SCHEDULE 26U.K.Derivative contracts

Modifications etc. (not altering text)

C1Sch. 26 modified by 1996 c. 8, s. 86(3C) (as inserted (24.7.2002 with effect as mentioned in s. 82(2) of the amending Act) by 2002 c. 23, s. 82, Sch. 25 Pt. 1 para. 6(3))

C2Sch. 26 extended (retrospective to 30.9.2002) by Finance Act 2003 (c. 14), s. 177(4)(8)(11)

Part 4U.K.Accounting methods

Authorised accounting methodsU.K.

17(1)Subject to the following provisions of this Schedule, the alternative accounting methods that are authorised for the purposes of this Schedule are—

(a)an accruals basis of accounting; and

(b)a mark to market basis of accounting under which any derivative contract to which that basis is applied is brought into account in each accounting period at a fair value.

(2)An accounting method applied in any case shall be treated as authorised for the purposes of this Schedule only if—

(a)subject to paragraphs (b) to (d), it is in conformity with generally accepted accounting practice to use that method in that case;

(b)it contains proper provision for allocating payments under a derivative contract, or arising as a result of a related transaction, to accounting periods;

(c)it contains proper provision for determining exchange gains and losses from a derivative contract for accounting periods; and

(d)where it is an accruals basis of accounting, it does not contain any provision (other than provision in respect of exchange losses or provision comprised in authorised arrangements for bad debt) that gives debits by reference to the valuation at different times of any derivative contract.

(3)In the case of an accruals basis of accounting, proper provision for allocating payments under a derivative contract to accounting periods is provision which—

(a)allocates payments to the period to which they relate, without regard to the periods in which they are made or received or in which they become due and payable;

(b)includes provision which, where payments relate to two or more periods, apportions them on a just and reasonable basis between the different periods;

(c)assumes, subject to authorised arrangements for bad debt, that every amount payable to the company under the derivative contract will be paid in full as it becomes due;

(d)secures the making of the adjustments required in the case of the derivative contract by authorised arrangements for bad debt; and

(e)provides, subject to authorised arrangements for bad debt, that, where there is a release of any liability owed by the company under the derivative contract, the appropriate amount in respect of the release is credited to the company in the accounting period in which the release takes place.

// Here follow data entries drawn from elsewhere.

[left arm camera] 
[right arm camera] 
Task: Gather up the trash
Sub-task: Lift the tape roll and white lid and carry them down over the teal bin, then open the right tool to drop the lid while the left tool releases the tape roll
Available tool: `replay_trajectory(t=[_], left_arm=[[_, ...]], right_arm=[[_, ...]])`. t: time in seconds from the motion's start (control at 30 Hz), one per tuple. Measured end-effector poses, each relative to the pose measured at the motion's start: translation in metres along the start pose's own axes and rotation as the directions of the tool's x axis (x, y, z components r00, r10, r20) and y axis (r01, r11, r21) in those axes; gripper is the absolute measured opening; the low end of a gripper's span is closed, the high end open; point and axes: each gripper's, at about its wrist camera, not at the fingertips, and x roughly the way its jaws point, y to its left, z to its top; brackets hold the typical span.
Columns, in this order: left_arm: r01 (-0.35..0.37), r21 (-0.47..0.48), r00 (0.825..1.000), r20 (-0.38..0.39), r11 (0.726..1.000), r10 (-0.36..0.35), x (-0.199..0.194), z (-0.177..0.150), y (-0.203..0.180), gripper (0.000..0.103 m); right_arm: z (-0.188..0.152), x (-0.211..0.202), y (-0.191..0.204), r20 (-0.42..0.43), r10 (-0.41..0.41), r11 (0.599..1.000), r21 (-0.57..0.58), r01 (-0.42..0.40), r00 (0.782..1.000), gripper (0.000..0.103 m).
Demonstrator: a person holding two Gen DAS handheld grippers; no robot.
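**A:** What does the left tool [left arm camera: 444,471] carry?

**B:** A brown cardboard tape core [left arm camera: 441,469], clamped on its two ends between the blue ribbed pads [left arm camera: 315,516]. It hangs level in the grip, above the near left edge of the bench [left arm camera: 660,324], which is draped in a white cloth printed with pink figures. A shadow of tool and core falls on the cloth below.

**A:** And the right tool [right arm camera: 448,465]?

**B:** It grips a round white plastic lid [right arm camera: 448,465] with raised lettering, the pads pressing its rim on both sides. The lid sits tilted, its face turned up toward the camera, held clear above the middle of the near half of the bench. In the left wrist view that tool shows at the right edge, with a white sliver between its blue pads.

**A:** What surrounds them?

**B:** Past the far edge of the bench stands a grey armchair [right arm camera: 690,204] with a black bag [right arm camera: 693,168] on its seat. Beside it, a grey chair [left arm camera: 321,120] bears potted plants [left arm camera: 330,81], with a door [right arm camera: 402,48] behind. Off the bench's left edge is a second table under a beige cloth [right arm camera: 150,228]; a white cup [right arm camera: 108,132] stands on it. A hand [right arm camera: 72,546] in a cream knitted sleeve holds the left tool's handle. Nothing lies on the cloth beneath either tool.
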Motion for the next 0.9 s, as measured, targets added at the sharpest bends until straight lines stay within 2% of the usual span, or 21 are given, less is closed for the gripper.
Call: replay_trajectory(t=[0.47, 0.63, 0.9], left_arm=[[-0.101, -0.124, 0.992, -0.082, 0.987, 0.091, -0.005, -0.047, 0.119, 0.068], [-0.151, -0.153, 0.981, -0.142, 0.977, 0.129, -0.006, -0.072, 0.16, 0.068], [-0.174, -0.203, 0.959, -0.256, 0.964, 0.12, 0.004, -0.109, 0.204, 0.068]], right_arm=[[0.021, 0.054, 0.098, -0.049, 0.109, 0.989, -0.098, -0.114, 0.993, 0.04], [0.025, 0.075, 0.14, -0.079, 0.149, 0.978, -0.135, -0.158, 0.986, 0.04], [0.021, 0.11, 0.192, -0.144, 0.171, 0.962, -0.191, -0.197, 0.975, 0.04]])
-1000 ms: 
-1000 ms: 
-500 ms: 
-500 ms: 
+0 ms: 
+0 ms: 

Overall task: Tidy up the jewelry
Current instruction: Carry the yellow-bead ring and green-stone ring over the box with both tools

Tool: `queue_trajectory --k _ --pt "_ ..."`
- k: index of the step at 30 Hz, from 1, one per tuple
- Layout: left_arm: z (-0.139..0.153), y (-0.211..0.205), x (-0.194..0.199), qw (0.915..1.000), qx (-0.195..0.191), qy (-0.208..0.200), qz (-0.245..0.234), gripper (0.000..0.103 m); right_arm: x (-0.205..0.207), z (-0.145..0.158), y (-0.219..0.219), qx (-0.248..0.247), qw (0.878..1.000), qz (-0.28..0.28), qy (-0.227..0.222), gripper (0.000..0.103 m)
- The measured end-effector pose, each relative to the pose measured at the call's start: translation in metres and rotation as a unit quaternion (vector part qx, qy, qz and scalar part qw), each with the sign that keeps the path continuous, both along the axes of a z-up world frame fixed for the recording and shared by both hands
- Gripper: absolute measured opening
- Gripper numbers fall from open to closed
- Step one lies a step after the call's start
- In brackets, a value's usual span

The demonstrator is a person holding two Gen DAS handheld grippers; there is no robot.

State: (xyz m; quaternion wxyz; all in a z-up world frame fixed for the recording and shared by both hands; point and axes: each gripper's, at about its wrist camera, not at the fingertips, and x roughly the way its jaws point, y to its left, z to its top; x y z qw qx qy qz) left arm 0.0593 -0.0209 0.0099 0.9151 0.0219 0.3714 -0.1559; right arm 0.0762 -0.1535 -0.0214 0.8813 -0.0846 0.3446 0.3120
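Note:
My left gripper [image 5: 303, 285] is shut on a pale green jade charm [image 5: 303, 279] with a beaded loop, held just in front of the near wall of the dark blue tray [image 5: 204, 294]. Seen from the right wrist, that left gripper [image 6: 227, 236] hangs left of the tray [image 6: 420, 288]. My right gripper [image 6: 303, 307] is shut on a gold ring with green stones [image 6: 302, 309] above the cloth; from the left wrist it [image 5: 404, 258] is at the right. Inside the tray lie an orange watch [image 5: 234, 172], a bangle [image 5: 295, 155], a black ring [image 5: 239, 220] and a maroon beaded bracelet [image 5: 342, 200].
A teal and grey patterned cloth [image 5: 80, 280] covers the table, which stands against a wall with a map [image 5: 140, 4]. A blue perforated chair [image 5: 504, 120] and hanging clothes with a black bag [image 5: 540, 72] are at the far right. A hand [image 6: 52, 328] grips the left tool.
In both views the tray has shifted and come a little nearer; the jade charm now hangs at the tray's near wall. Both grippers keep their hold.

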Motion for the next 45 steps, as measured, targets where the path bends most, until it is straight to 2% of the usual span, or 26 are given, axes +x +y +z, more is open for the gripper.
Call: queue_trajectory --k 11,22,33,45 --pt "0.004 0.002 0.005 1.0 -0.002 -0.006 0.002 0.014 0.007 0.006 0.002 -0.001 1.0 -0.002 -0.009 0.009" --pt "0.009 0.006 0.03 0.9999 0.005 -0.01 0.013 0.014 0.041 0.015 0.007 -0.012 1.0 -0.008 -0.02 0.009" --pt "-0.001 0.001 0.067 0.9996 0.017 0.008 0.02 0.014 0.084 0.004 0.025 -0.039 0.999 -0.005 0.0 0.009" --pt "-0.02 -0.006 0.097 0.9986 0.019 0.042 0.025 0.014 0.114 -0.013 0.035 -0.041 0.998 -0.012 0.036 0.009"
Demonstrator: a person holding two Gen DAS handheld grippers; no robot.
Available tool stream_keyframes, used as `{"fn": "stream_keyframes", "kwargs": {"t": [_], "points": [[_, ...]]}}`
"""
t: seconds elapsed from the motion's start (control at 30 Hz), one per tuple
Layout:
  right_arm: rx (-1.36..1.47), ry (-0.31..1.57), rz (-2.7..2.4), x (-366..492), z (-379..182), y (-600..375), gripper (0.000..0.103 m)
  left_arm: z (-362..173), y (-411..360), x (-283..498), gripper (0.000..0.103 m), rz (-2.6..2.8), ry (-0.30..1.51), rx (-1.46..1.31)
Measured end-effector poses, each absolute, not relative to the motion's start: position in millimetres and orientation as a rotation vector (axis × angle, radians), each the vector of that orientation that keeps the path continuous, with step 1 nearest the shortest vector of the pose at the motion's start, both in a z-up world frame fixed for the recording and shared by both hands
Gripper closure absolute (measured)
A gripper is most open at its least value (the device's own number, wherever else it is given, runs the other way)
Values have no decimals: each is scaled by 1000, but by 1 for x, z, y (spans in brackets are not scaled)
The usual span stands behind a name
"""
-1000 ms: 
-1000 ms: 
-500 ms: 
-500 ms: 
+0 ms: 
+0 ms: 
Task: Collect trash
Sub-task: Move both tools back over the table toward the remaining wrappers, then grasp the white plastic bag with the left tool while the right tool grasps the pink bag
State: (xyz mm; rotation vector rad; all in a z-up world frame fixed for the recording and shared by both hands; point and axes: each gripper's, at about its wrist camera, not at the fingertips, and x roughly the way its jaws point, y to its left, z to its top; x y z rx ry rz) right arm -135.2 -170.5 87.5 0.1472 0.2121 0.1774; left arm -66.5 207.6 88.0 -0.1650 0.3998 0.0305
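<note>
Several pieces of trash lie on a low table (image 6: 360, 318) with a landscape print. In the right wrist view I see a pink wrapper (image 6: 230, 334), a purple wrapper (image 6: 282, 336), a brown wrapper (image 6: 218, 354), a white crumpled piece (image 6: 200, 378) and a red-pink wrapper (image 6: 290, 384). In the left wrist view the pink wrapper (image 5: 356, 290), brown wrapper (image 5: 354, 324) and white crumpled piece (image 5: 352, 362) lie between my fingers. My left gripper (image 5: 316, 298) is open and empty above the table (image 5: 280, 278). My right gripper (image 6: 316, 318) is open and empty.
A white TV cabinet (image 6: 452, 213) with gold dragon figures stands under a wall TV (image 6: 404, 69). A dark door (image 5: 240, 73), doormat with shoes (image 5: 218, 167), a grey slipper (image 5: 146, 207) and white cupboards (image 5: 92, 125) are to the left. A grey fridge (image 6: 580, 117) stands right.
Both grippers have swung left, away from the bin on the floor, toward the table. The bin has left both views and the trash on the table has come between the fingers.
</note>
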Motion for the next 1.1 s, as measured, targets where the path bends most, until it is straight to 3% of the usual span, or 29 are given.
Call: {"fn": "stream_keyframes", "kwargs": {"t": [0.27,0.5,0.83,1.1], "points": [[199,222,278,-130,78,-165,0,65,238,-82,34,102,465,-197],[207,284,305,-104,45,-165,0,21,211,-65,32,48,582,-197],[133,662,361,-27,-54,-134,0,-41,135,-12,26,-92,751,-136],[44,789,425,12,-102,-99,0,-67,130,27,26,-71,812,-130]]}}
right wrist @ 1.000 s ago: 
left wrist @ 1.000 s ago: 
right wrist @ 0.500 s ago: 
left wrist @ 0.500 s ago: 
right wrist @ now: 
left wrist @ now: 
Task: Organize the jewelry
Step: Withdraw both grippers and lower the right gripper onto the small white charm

(4)In the case of a mark to market basis of accounting, proper provision for allocating payments under a derivative contract to accounting periods is provision which allocates payments to the periods in which they become due and payable.

(5)In this paragraph the references to authorised arrangements for bad debt are references to accounting arrangements under which debits and credits are brought into account in conformity with the provisions of paragraph 22.

(6)In this paragraph “fair value”, in relation to a derivative contract of a company, means the amount which, at the time as at which the value falls to be determined, is the amount that the company would obtain from or, as the case may be, would have to pay to an independent person for—

(a)the transfer of all the company’s rights under the contract in respect of amounts which at that time are not yet due and payable; and

(b)the release of all the company’s liabilities under the contract in respect of amounts which at that time are not yet due and payable.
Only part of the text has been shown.